Could you write out, word for word, each line from the one containing "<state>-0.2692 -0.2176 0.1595" to the last line of the data below, both included and nothing more?

-- SOURCE MATERIAL follows --

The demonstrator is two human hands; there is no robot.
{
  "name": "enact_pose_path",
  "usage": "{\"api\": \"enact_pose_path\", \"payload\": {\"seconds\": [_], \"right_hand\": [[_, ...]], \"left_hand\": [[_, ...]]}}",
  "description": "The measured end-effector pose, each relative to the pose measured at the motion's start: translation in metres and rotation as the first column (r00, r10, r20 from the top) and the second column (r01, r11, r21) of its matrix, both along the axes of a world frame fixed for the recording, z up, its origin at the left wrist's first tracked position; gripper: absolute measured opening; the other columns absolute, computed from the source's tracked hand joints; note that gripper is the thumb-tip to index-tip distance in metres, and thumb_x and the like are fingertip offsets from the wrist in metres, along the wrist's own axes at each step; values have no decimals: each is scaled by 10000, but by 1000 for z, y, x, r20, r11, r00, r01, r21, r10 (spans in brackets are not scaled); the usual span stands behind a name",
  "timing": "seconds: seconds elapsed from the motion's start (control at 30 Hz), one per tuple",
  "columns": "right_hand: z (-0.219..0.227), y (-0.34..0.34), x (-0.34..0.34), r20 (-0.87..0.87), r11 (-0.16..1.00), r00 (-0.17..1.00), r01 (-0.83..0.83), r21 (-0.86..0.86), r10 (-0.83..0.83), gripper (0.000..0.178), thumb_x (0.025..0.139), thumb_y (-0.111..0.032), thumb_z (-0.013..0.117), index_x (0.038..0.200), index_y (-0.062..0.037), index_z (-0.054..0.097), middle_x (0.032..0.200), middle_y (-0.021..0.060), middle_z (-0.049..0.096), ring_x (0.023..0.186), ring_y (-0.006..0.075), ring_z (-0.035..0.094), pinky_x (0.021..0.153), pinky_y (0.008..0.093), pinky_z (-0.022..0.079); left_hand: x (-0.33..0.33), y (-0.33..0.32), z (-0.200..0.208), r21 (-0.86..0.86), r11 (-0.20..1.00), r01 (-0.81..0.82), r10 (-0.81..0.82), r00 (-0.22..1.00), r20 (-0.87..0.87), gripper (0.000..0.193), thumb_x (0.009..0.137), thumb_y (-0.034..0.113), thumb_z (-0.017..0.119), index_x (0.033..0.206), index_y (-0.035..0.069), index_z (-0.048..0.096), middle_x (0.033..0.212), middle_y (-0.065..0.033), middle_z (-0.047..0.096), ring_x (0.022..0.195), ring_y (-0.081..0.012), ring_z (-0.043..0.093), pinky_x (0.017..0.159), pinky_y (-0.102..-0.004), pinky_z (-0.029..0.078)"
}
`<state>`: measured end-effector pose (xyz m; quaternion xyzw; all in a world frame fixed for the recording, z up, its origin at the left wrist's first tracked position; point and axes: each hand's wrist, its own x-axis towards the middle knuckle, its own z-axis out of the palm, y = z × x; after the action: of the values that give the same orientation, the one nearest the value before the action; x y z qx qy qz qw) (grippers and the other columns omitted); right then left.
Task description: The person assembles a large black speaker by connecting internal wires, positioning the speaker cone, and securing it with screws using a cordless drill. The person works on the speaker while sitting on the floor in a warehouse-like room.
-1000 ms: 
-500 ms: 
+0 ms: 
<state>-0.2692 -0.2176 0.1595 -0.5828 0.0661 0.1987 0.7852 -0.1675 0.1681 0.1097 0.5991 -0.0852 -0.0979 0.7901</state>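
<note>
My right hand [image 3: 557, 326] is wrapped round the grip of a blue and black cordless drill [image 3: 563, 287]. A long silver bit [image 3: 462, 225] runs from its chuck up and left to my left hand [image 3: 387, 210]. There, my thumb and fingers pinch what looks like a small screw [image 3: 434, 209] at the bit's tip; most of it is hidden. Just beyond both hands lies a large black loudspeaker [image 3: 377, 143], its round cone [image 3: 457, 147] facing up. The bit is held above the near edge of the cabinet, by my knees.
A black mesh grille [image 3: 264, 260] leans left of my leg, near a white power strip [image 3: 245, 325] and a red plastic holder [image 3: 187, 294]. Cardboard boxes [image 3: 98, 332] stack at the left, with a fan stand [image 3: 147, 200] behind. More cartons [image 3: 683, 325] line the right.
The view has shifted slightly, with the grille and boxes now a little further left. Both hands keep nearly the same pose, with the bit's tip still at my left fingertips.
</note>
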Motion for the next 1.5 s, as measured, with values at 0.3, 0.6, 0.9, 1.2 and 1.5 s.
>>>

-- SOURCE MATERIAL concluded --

_ANSWER FOR THIS EXERCISE_
<state>-0.2692 -0.2176 0.1595 -0.5828 0.0661 0.1987 0.7852 -0.1675 0.1681 0.1097 0.5991 -0.0852 -0.0979 0.7901</state>
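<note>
My right hand [image 3: 557, 326] is wrapped round the grip of a blue and black cordless drill [image 3: 563, 287]. A long silver bit [image 3: 462, 225] runs from its chuck up and left to my left hand [image 3: 387, 210]. There, my thumb and fingers pinch what looks like a small screw [image 3: 434, 209] at the bit's tip; most of it is hidden. Just beyond both hands lies a large black loudspeaker [image 3: 377, 143], its round cone [image 3: 457, 147] facing up. The bit is held above the near edge of the cabinet, by my knees.
A black mesh grille [image 3: 264, 260] leans left of my leg, near a white power strip [image 3: 245, 325] and a red plastic holder [image 3: 187, 294]. Cardboard boxes [image 3: 98, 332] stack at the left, with a fan stand [image 3: 147, 200] behind. More cartons [image 3: 683, 325] line the right.
The view has shifted slightly, with the grille and boxes now a little further left. Both hands keep nearly the same pose, with the bit's tip still at my left fingertips.
</note>
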Motion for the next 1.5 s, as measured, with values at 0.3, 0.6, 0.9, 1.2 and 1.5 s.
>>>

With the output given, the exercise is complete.